Reference numeral 804 designates an input/output IC (hereinafter called "I/O") for outputting a control signal from the CPU 801 for a load of the main motor 113 or the like, and for receiving and supplying signals from sensors or the like arranged in the fixer 122 to the CPU 801.

The communication control unit 900 for controlling communications via the external communication network 908 is controlled by the CPU 901 arranged therein. Reference numeral 902 designates a read only memory (ROM) which stores a communication control program, a connection procedure program and so on. The copy control unit 800 and the communication control unit 900 of the copier body 100 are interconnected by RS-232C interfaces 805, 907. When data is transferred from the copy control unit 800 of the copier body 100 via this RS-232C interface 907, the data to be transferred is temporarily held in RAM 903 arranged in the communication control unit 900, the CPU 901 controls a network control unit (NCU) 906 after the data transfer from the copy control unit 800 has been completed, the communication network is connected to the external apparatus 999, and then the data is transferred to the outside via a modem 905 and the NCU 906 after the connection has been established.

On the other hand, when a data transfer is performed from the external apparatus 999, the data to be transferred is temporarily held in the RAM 903 and transferred to the copy control unit 800 via the RS-232C interfaces 805, 907 in response to a request from the copy control unit 800.

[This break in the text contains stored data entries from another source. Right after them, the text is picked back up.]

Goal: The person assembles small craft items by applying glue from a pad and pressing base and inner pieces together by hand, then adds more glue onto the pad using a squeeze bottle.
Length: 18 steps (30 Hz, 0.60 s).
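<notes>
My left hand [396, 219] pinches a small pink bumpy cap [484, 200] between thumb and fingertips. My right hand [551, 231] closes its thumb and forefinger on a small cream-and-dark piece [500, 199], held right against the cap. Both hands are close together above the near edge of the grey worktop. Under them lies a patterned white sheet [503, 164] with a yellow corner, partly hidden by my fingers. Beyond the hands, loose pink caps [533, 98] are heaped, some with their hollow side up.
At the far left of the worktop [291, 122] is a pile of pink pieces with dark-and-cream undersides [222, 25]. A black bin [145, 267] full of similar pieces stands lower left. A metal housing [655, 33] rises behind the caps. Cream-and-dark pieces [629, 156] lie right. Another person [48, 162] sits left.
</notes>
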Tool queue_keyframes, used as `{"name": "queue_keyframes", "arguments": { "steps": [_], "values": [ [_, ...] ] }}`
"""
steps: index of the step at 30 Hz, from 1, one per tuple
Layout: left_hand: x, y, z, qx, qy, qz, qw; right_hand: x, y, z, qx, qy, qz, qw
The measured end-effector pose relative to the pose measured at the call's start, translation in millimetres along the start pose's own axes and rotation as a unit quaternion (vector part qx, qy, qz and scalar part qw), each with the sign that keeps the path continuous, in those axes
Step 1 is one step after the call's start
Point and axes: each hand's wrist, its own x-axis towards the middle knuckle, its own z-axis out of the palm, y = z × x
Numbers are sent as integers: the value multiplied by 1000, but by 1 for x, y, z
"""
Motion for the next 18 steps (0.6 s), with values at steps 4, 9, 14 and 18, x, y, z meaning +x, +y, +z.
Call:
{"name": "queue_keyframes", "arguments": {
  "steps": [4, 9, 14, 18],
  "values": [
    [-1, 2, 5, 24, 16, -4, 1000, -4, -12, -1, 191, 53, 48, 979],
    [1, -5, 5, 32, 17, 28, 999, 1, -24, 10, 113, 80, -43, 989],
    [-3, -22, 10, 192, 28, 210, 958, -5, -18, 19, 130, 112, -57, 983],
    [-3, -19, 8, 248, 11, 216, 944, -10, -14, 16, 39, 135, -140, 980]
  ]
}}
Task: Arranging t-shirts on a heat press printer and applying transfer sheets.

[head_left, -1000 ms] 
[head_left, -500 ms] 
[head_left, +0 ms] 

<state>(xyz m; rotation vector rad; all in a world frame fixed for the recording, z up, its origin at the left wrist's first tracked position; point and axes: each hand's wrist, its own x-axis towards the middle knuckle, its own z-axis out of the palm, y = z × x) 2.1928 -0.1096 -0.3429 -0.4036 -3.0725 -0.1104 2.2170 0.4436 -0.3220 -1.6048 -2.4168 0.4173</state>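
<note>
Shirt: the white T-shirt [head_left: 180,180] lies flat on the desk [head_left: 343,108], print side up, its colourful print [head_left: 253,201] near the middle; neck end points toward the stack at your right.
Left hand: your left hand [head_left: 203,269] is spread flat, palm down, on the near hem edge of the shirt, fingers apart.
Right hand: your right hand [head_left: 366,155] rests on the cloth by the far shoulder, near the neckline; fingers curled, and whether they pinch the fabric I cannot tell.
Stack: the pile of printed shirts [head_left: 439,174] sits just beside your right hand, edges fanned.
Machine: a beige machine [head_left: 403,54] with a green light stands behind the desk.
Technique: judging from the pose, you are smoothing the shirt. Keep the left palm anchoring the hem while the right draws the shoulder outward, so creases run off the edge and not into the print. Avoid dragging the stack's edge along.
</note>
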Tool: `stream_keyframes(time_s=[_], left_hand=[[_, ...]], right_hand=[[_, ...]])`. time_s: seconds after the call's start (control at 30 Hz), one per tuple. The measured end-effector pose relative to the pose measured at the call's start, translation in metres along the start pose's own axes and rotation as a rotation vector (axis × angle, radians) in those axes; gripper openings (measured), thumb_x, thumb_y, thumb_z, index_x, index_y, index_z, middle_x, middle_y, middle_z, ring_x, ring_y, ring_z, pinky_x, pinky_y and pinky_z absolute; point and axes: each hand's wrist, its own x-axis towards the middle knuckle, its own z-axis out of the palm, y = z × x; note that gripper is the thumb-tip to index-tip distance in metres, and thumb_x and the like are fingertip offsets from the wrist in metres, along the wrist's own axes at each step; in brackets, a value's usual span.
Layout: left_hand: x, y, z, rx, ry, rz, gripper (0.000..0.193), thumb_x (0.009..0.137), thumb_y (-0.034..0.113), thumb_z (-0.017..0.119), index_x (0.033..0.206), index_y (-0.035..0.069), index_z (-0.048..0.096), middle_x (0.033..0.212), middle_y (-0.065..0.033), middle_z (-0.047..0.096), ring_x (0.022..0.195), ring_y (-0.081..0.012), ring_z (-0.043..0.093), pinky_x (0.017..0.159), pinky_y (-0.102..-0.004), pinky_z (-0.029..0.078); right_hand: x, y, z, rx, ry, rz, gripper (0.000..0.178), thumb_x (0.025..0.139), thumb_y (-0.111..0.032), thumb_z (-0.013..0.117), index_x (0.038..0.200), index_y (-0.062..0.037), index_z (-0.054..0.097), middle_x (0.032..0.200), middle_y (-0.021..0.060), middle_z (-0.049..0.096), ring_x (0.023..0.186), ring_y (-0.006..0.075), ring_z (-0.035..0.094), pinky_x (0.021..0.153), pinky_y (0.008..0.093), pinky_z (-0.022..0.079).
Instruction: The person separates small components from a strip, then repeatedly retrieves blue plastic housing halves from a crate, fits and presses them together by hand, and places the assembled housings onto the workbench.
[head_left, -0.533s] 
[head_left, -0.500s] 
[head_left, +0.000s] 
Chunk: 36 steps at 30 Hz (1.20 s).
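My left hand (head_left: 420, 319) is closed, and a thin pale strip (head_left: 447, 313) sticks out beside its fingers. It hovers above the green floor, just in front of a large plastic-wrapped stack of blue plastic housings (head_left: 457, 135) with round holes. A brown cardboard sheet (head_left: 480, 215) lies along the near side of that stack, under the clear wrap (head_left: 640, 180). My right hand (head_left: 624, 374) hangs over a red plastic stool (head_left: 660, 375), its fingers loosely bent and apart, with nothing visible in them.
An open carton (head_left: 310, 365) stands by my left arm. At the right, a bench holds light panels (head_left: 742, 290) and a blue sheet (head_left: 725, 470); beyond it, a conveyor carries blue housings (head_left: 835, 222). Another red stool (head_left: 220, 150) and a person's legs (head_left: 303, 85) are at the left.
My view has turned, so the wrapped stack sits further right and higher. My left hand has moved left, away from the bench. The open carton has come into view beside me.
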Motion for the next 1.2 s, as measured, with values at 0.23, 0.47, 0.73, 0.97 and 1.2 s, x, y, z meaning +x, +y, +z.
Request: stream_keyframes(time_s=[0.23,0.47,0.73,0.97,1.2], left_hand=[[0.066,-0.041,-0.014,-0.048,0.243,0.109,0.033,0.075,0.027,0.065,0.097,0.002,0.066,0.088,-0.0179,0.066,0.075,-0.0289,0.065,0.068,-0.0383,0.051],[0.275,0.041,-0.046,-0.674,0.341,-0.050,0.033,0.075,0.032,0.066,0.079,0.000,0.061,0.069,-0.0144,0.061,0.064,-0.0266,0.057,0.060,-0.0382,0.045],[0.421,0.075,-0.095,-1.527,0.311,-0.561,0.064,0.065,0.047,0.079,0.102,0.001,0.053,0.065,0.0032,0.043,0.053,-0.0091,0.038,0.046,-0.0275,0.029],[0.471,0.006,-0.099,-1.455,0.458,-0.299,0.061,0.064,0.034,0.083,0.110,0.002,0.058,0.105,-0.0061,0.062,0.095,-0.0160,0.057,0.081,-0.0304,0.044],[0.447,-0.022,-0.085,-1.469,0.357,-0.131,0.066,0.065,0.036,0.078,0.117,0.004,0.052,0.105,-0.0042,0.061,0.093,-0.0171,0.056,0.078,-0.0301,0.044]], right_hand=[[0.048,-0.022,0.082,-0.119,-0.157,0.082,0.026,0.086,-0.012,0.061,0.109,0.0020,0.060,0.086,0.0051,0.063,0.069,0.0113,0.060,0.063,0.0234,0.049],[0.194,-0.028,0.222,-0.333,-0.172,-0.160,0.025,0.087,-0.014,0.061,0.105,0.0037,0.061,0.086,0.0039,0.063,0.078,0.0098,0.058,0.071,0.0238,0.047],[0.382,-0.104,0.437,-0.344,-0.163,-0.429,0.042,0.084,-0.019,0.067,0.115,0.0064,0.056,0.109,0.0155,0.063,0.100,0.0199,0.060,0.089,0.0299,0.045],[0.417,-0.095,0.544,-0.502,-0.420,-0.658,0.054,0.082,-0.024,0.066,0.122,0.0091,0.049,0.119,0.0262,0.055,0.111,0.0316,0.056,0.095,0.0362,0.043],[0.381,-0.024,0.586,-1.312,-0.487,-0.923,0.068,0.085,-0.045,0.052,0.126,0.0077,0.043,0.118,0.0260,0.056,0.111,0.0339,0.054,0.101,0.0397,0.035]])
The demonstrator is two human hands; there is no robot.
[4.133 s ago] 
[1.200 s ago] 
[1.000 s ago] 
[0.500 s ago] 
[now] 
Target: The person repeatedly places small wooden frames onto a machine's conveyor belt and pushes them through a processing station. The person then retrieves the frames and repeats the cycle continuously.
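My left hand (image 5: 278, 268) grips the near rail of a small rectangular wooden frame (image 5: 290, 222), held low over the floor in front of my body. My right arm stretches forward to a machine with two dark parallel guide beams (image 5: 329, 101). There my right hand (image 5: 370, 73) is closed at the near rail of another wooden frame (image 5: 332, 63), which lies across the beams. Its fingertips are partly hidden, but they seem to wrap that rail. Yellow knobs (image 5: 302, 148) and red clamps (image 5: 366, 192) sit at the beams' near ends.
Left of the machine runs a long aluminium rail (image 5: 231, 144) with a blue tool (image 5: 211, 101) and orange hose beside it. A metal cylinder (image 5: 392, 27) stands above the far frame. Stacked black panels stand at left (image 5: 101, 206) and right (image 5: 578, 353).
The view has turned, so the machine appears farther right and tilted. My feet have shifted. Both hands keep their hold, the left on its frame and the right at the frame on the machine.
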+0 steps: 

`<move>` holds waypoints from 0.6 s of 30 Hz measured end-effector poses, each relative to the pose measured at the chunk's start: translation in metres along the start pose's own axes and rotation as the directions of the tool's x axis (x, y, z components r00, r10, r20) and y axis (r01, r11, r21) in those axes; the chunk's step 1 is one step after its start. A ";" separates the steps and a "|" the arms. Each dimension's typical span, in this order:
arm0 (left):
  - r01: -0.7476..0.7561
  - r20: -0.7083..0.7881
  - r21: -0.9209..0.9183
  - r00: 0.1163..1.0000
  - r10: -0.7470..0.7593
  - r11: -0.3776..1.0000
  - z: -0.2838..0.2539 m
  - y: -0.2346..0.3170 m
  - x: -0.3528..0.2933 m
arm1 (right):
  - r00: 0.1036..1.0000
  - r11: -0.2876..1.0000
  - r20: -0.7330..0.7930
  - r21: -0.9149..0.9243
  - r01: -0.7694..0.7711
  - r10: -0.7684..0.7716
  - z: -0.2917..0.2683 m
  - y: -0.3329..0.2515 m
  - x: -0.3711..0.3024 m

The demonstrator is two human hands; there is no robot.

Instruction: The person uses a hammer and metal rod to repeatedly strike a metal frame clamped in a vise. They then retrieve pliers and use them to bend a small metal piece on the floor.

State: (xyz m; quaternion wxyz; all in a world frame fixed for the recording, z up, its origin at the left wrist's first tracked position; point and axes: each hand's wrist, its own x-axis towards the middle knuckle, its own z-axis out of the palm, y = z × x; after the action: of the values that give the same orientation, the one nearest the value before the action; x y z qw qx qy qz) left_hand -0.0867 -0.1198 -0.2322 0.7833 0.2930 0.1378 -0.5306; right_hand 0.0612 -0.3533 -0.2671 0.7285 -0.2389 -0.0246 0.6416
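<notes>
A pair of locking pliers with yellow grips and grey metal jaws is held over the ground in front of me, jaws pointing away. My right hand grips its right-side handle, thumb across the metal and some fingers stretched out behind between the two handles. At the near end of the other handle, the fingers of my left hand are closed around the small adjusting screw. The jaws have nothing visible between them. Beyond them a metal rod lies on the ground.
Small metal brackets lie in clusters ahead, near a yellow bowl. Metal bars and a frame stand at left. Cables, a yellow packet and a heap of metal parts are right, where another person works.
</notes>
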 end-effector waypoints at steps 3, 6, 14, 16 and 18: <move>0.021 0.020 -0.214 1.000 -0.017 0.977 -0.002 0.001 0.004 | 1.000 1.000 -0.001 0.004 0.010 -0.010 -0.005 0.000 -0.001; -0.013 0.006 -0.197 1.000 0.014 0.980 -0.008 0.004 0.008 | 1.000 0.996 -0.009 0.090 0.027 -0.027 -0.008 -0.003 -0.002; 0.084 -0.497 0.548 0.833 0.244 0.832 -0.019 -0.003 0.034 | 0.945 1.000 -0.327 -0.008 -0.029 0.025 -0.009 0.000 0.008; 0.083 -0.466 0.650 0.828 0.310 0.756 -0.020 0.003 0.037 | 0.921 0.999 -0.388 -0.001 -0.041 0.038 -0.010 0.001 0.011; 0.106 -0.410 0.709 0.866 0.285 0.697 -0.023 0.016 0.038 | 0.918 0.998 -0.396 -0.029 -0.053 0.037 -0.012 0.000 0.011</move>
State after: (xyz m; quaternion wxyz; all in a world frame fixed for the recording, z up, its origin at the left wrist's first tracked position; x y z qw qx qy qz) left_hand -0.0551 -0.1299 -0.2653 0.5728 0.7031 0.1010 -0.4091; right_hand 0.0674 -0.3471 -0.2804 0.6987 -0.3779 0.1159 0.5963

The data referred to herein, comprises data and information stored in the data storing means or RAM 803 in the copier body 100. A request for data transfer may be generated on the copier side when a copy control trouble occurs, when a sheet feeding path is blocked by a sheet, or when a regular reporting time is reached, or by a control as will be later described. Such a request for data transfer is also generated by the external management side when data is collected.

The copy control unit 800 and the communication control unit 900 detect an abnormality in the copier from operation data of respective functions and data from sensors (not shown) or receive a message from the external apparatus and operate the switch 500 to turn off the power supply of the copier.

Next, description will be made as to the operation of the copier for abnormality monitoring and abnormality detection.

FIG. 5 is a flow chart of control operations performed by the copier body 100 and the external apparatus 999 according to the first embodiment. Steps S53-S56 show a control flow performed by the external apparatus 999, and the rest of steps by the copier 100.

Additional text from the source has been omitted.